Everclear rots your brain
—Mrs. Kreps, Art Appreciation 1020
(a student's phone rings in class) Tell them I'm not here.
—Hani Salim, Strength of Materials
I heard some chuckling when I said tests on P. We're not talking about urine analysis here!
—Professor Aaron Bogan, Stat 2500 - Talking about One-Sample Hypothesis tests
I'm not sure if I'm supposed to accept beer from students...but, it's way better than an apple.

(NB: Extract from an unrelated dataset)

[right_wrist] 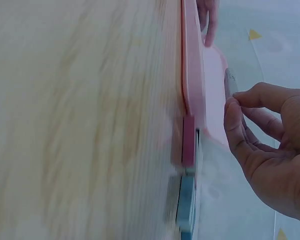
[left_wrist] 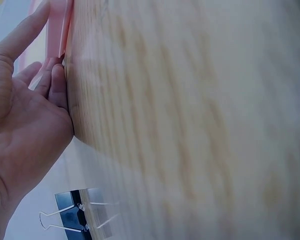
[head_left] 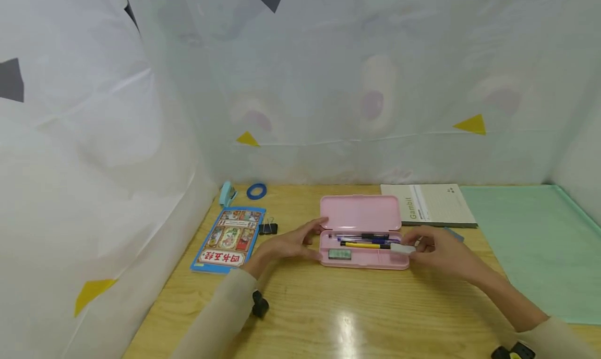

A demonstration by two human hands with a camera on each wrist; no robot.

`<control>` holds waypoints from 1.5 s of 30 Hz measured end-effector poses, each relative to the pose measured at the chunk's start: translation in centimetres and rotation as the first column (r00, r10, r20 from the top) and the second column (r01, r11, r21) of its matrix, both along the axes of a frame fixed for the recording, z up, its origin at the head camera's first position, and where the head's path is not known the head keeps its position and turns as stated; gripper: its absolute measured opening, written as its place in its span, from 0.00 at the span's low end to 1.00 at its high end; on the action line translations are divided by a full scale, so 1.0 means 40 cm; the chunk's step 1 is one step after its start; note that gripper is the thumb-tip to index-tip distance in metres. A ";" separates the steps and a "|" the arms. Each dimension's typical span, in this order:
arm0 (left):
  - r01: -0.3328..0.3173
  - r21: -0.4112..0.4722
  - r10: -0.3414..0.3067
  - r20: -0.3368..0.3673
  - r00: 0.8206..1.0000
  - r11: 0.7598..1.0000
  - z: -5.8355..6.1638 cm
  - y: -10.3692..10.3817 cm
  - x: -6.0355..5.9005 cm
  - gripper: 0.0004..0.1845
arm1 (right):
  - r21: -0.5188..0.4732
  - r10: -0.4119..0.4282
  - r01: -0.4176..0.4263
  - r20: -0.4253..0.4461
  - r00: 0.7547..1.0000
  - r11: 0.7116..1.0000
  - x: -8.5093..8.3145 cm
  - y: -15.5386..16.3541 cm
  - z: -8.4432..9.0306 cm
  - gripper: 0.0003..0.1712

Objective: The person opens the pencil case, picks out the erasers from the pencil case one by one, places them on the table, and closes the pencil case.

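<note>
Wrist views blur the table (left_wrist: 190, 125); right hand (head_left: 439, 252) half hides an eraser (head_left: 402, 248)

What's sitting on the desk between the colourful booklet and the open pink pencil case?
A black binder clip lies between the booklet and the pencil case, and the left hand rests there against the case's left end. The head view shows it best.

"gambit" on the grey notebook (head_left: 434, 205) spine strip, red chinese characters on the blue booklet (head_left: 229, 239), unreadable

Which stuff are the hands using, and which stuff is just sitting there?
In use: pink pencil case, left hand, right hand, white eraser, pens.

Lying about: comic book, binder clip, blue tape, stapler, notebook.
</note>
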State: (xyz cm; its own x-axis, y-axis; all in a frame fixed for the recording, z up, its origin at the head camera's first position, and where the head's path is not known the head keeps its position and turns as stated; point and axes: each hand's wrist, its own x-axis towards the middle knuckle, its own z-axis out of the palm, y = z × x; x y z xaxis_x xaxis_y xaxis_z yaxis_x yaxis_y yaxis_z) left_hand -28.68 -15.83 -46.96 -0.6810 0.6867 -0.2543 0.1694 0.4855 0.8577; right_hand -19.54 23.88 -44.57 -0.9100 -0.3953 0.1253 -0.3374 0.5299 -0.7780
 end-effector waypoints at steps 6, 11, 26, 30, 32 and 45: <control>-0.011 -0.013 0.011 0.001 1.000 1.000 0.003 0.002 0.001 0.51 | 0.049 -0.020 0.023 -0.069 0.997 0.999 0.022 0.073 -0.014 0.13; -0.009 -0.014 0.009 0.001 1.000 1.000 0.007 0.003 0.003 0.51 | 0.063 0.052 -0.046 -0.089 0.995 0.997 0.032 0.109 -0.027 0.15; 0.012 0.009 -0.012 -0.008 1.000 1.000 0.004 -0.001 0.003 0.51 | 0.105 0.107 -0.099 -0.072 0.992 0.990 0.034 0.115 -0.046 0.15; 0.014 0.010 -0.014 -0.005 1.000 1.000 0.002 -0.001 0.001 0.52 | 0.119 0.101 -0.093 -0.056 0.993 0.988 0.031 0.115 -0.040 0.14; 0.013 0.006 -0.013 -0.005 1.000 1.000 0.003 0.000 0.002 0.52 | 0.122 0.099 -0.094 -0.029 0.995 0.988 0.030 0.116 -0.035 0.13; 0.015 0.022 -0.015 0.007 1.000 1.000 -0.003 0.001 -0.003 0.52 | 0.022 0.112 -0.111 -0.036 0.993 0.994 0.001 0.037 0.007 0.12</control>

—Casey O'Callaghan, Assistant Professor of Philosphy
Beer helps things happen!
—Professor Strauber, Political Science 101
They live like the Amish, in tents. Except the Amish don't live in tents.
—Professor Joel Kaminsky, Religion 213 referring to the Nazarites
If I hear another phone, the owner is going to eat it.
—Prof. Philippides, Greek Myth (Classics 224)
When men get to my age, the prostate hardens and you just can't pee over a six foot fence anymore.
—Prof. Silen, Anatomy Class, Biology Dept.
Any of you who have been down there for Stat help know it smells, so just walk in Middlebush and follow your nose.
—Teacher Aaron Bogan talking about his office
It's gonna be like Mcdonalds in here. Statistics, Dah dah dah dah dah... I'm lovin' it
—Teacher Aaron Bogan talking about Stat 3500
Typically landslides are in close proximity to the volcano, so they are not going to kill a lot of people. . . which is nice
—Professor Paco Gomez Geology 1100, Principles of Geology
Oh, I remember that... deadweight loss! Shazzam, shazzam!
—Professor Podgursky, Economics Department Head: Economics 1051GH
The first step is.....Step one.


—Professor Pepe, STATS 110
This is Zeus on a skateboard.
—Professor Saylor, in regard to a slide of a statue of Zeus
I just bought a new cookbook
—Professor Sentille, evil Math 1500 (Calc 1) teacher
I like bunnies.
—Dr. Payne, Social Deviance
I'm gonna pull out my trusty pocket periodic table...
—Professor Tanner during Chemistry 1320 Lecture
Good morning everyone, and welcome to Advanced Calculus!
—Professor Joel Poor, Management
Are you gonna do any Beer bongs or keg stands?